Over the next few days, the Stripe team studied the logs for the presence of the phrase 'Multi-saved an updated model' in order to find out all the places where saving Merchant and AccountApplicaion also affects saving New Data to LegalEntity. This table is saved before changes are saved in another model, which leads to setting an empty value in the field legal_entity.updated_fields - in such a situation nothing will appear in the logs. And here is the code:

 legal_entity.first_name = 'Barry' merchant.business_url = 'http://foobar.com' merchant.save 

activates logging, as merchant.save will also save the new LegalEntity#owner_name . It needs to be changed to:

 legal_entity.first_name = 'Barry' legal_entity.save merchant.business_url = 'http://foobar.com' merchant.save 

Here legal_entity save itself previously.

After the logs were empty and all such flaws were cleared, the multi-save was removed.

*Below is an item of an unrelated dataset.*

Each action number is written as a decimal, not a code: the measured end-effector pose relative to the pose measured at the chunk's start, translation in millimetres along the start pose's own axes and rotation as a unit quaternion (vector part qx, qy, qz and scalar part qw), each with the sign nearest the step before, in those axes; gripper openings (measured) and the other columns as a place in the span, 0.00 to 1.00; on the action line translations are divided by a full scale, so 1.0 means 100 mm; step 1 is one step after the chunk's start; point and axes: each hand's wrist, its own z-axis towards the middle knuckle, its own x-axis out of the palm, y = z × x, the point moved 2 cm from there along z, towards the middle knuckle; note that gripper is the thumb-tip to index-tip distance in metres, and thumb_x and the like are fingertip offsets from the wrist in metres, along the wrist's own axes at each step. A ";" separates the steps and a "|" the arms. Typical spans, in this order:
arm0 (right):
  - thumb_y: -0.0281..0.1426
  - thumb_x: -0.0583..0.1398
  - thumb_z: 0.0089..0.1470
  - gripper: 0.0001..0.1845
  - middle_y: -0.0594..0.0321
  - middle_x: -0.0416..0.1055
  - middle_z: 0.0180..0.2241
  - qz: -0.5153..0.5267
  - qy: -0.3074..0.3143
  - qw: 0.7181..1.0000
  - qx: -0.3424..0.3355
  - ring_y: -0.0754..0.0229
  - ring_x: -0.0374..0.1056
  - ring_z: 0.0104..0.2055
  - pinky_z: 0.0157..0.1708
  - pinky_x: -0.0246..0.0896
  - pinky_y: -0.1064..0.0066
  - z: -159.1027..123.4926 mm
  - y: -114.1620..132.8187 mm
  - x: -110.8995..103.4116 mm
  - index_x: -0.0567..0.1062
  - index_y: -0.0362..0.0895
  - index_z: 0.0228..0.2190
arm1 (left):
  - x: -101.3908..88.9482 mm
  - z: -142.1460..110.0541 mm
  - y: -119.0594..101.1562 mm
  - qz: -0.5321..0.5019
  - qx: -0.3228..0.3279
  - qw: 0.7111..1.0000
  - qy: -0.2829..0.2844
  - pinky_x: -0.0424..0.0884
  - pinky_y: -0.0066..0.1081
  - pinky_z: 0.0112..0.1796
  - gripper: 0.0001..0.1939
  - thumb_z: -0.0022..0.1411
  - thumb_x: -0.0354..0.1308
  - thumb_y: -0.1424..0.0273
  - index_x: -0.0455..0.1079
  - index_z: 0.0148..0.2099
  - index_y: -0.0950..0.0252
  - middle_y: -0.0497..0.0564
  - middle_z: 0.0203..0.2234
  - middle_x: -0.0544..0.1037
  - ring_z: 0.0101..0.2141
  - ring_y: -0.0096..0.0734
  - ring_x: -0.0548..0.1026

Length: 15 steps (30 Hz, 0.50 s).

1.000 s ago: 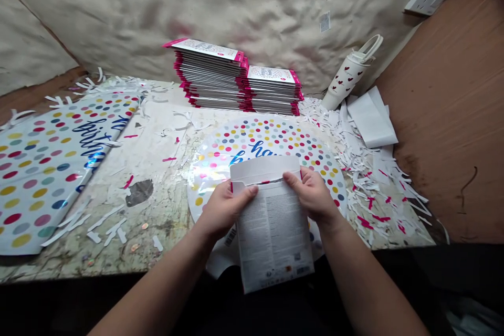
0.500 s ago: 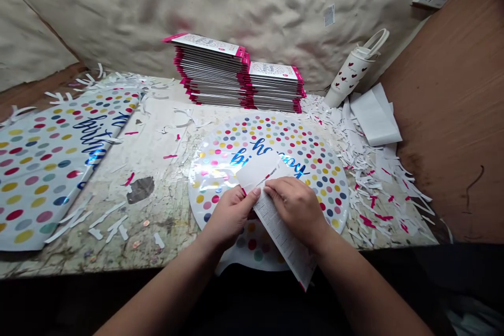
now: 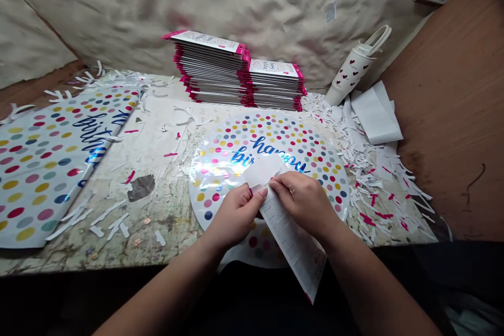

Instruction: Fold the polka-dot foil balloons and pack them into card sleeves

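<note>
Slantwise, the packet [image 3: 289, 241] is held over the five o'clock side of the balloon [image 3: 255, 142], its long axis running from eleven o'clock, where the flap [image 3: 263, 169] points, to five. Below the flap, the left hand [image 3: 238, 215] pinches its nine o'clock edge, and the right hand [image 3: 302, 202] pinches it beside the left thumb.

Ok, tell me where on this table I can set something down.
Best is the strip of table between the left dotted sheet and the round dotted sheet, lightly strewn with scraps. Crowded: the middle, under a held packet; the right, in paper shreds; the back, with packet stacks and bottle.
</note>
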 end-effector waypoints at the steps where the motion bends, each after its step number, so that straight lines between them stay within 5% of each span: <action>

Now all the data is where it is supposed to be, there are no crutches in the form of proxying queries and no meta-programming is used.

 class Merchant prop :legal_entity, foreign: LegalEntity end 

5. Conclusion


Throughout the migration, the Stripe team did not make a single change without subsequent empirical verification of the fact that it did not cause errors in the operation of the system. All updates were carried out gradually, step by step, which made it possible to minimize the risk of serious damage to the system. The approach with the use of duplicate records in the old and new source, with the subsequent gradual shutdown of the first - is a safe way to make such transfers.

As Stripe engineer Robert Heaton says:

If you ever want to write one huge pull request to migrate a huge amount of anything, think twice about whether there is any possibility to make the whole process not so terribly dependent on luck. If the answer is “no”, before starting the process, you should take care of false documents and credit history, which will help you to leave the country (and most likely you will have to do it soon) and start a new life in Brazil.